In diesem Jahr ist die Weltbevölkerung um etwa 82 Millionen Menschen gewachsen, und die Gesamtbevölkerung hat 8,1 Milliarden überschritten.Aus einem Bericht der Deutschen Stiftung Weltbevölkerung (DSW) geht hervor, dass die Weltbevölkerung bis Ende 2024 voraussichtlich 8,156 Milliarden erreichen wird, was einem Anstieg von etwa 82 Millionen Menschen im Vergleich zum Vorjahreszeitraum entspricht, was der Hinzufügung eines Deutschlands (rund 84 Millionen Menschen) in einem Jahr entspricht.

Die Bevölkerung Afrikas wächst besonders schnell und wird sich in den nächsten 20 Jahren voraussichtlich verdoppeln; Bis zum Ende dieses Jahrhunderts wird die Bevölkerung Afrikas von derzeit 1,2 Milliarden auf 3,4 Milliarden anwachsen.

Prognosen der Vereinten Nationen zufolge könnte die Weltbevölkerung im Jahr 2037 9 Milliarden und in der zweiten Hälfte dieses Jahrhunderts 10 Milliarden erreichen.

Laut DSW-Prognosen wird die Weltbevölkerung Mitte der 1980er Jahre einen Höchststand von 10 Milliarden erreichen.

Die Daten zeigen auch, dass die Bevölkerung kein Schlüsselindikator für den globalen Klimawandel ist. Mit anderen Worten: Mehr Menschen führen nicht unbedingt zu schlechteren Klimabedingungen.

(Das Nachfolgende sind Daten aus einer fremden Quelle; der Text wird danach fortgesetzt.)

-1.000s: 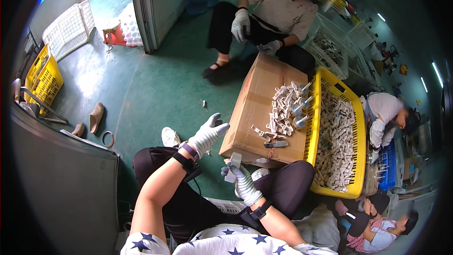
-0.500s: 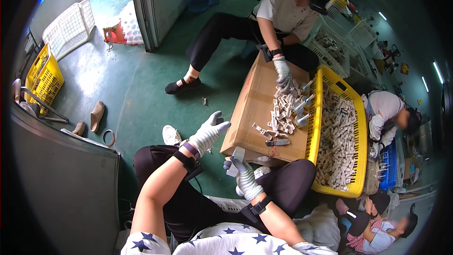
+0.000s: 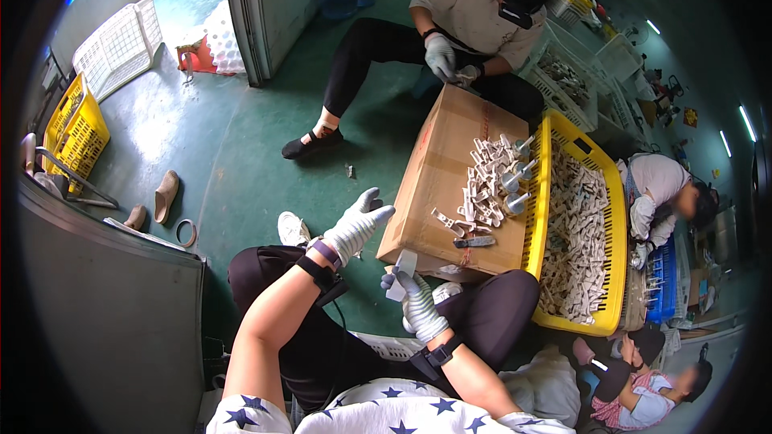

Nehmen Sie Indien als Beispiel. Nach Angaben des Global Footprint Network hat das über 1,4 Milliarden Einwohner zählende Land (das bevölkerungsreichste Land der Welt) 16-mal so viele Menschen wie Deutschland, verbraucht aber nur viermal so viele Ressourcen wie Deutschland. Es zeigt sich, dass der ökologische Fußabdruck, den die Bevölkerung wirtschaftlich schwächerer Länder hinterlässt, deutlich geringer ist als der von wirtschaftlich stärkeren Ländern.